Richardson Lofts Update
I mentioned here August 12th that the Richardson Lofts project near PruCenter looks abandoned. Here's a foto of it in its augmented form, with two stories added, as of October of last year. (Note the two areas of black, wrought-iron-enclosed balconies on the Green Street (near) side. I don't know if there are balconies on the far side, because I didn't notice these when I was near, but only in reviewing my fotos today!)
On the 16th, I received this informative email:
... I was one of the investors in the Richardson Building in Newark. The project was run by NewWork and ran over budget. The project was sold to RPM Development out of Monclair NJ. They will finish the project in the next twelve months.
Thanks for the info. I'll mention it. I hope you came out of the deal alrite.
To which he replied:
I'm still standing. It was a nightmare. Glad it's behind me. Thanks
Newark-boosters have to hope that investors active in developing housing here don't lose their shirt, but do well, so others will bring in money from outside (like those billions and billions that NYC has attracted from all over the world) and do great things for this great city. In any case, let's hope everything works out great for everyone involved in the Richardson Lofts project, which is in a great location, only 2½ blocks from the Prudential Center and 6½ blocks (less than a 10-minute walk) from Newark Penn Station. I imagine the apartments on upper floors (even perhaps from the 3d or 4th floor, if not even the 2d, there being nothing very tall around that building) have wonderful views of Downtown Newark and both Downtown and Midtown Manhattan. And how do you beat the location, esp. if you're a sports and big-name-concert fan?

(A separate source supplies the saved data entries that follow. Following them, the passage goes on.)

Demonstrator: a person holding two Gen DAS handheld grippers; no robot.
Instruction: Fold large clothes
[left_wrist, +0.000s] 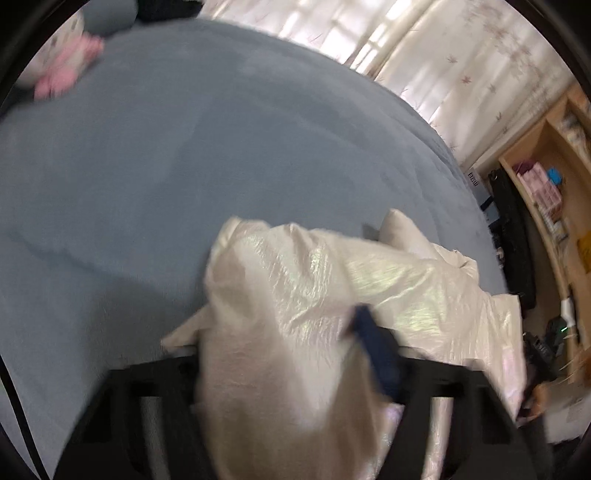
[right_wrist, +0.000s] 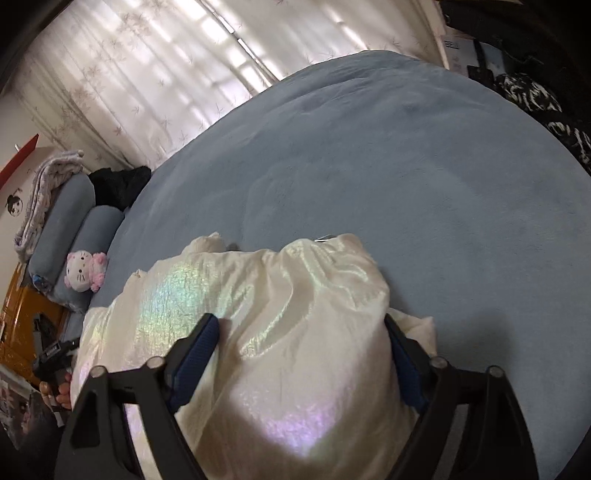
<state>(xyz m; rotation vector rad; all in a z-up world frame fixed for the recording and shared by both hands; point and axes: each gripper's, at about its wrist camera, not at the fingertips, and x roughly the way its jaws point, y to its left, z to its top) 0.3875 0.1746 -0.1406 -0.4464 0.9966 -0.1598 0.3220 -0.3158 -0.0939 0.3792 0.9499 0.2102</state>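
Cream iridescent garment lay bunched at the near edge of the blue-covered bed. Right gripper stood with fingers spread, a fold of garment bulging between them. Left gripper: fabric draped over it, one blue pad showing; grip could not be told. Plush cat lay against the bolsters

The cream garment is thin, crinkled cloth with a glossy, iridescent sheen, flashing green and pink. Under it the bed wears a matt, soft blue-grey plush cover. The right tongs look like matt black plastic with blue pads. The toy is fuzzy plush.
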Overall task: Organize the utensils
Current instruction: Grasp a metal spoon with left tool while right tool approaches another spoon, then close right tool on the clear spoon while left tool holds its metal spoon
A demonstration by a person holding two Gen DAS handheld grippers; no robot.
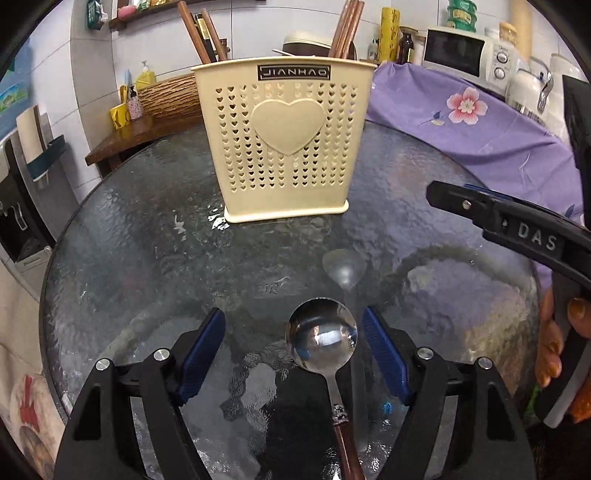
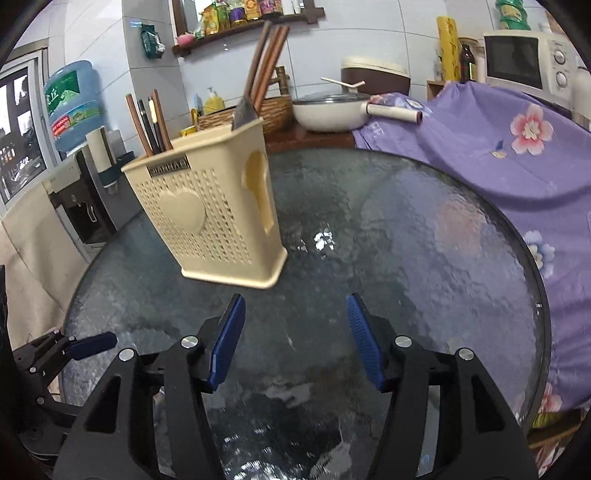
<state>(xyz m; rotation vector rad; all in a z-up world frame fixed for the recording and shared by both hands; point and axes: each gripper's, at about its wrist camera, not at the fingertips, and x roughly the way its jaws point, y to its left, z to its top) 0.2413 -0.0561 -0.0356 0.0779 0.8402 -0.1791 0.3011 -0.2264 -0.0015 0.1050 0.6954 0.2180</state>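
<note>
A metal spoon (image 1: 320, 336) with a brown handle lies on the round glass table (image 1: 147, 240), its bowl between the open blue pads of my left gripper (image 1: 294, 343), nearer the right pad. A cream perforated utensil holder (image 1: 282, 140) with a heart on its front stands at the table's far side and holds several brown-handled utensils (image 1: 345, 29). In the right wrist view my right gripper (image 2: 295, 332) is open and empty above the table, with the holder (image 2: 207, 210) ahead to its left. The right gripper also shows in the left wrist view (image 1: 517, 229).
A purple floral cloth (image 1: 480, 129) covers something beside the table on the right. A microwave (image 1: 465, 55), a white pan (image 2: 328, 110) and a wicker basket (image 2: 273, 110) stand behind. A water dispenser (image 2: 74, 107) is at the far left.
</note>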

In August 2009, this is what the Richardson Lofts project looked like. There is a banner, most of it blown up from the façade onto the roof, that indicates that at that point people could have inquired into rentals that were supposed to start in spring 2010. (The website for that original project is still online, giving comparable rents for Manhattan, Brooklyn, and Jersey City. I imagine, but do not know, that Hoboken would be a little more expensive than J.C.) There were even "affordable" housing units set aside.
Then somebody decided to add two floors, and the whole project got pushed back. Perhaps they'd have done better to stick with the original six floors, and after their success with the Richardson Building, turned to other projects in the same great area, such as transforming the enormous Central Graphic Arts Building into apartments — that is, if the Newark Museum didn't decide to remove from Washington Street to the Central Graphic Arts Building, which is vastly larger, as well as a unified architectural entity of distinction. That would make enormous sense, in giving the Museum room to show much, if not even the bulk of its permanent collection in a single structure, whose renovation and repurposing would have to cost much less than the $200 million that NuMu is thinking of spending to stitch together its current ragtag collection of minor buildings. CGAB is, in any case, only one block from PruCenter and 2½ to 3 blocks from Penn Station (depending on whether your apartment is at the eastern or western end of the CGAB).
Now, if only I could win a couple hundred million dollars from the Powerball or MegaMillions lottery, I could become the preeminent (or "pre-eminent" another of those 826 words with variant spellings) Newark real-estate typhoon. (Yes, that is a tiny joke, playing upon the inclination of hostile people to view me as a blowhard. Not that any sensible person would so regard me, of course.)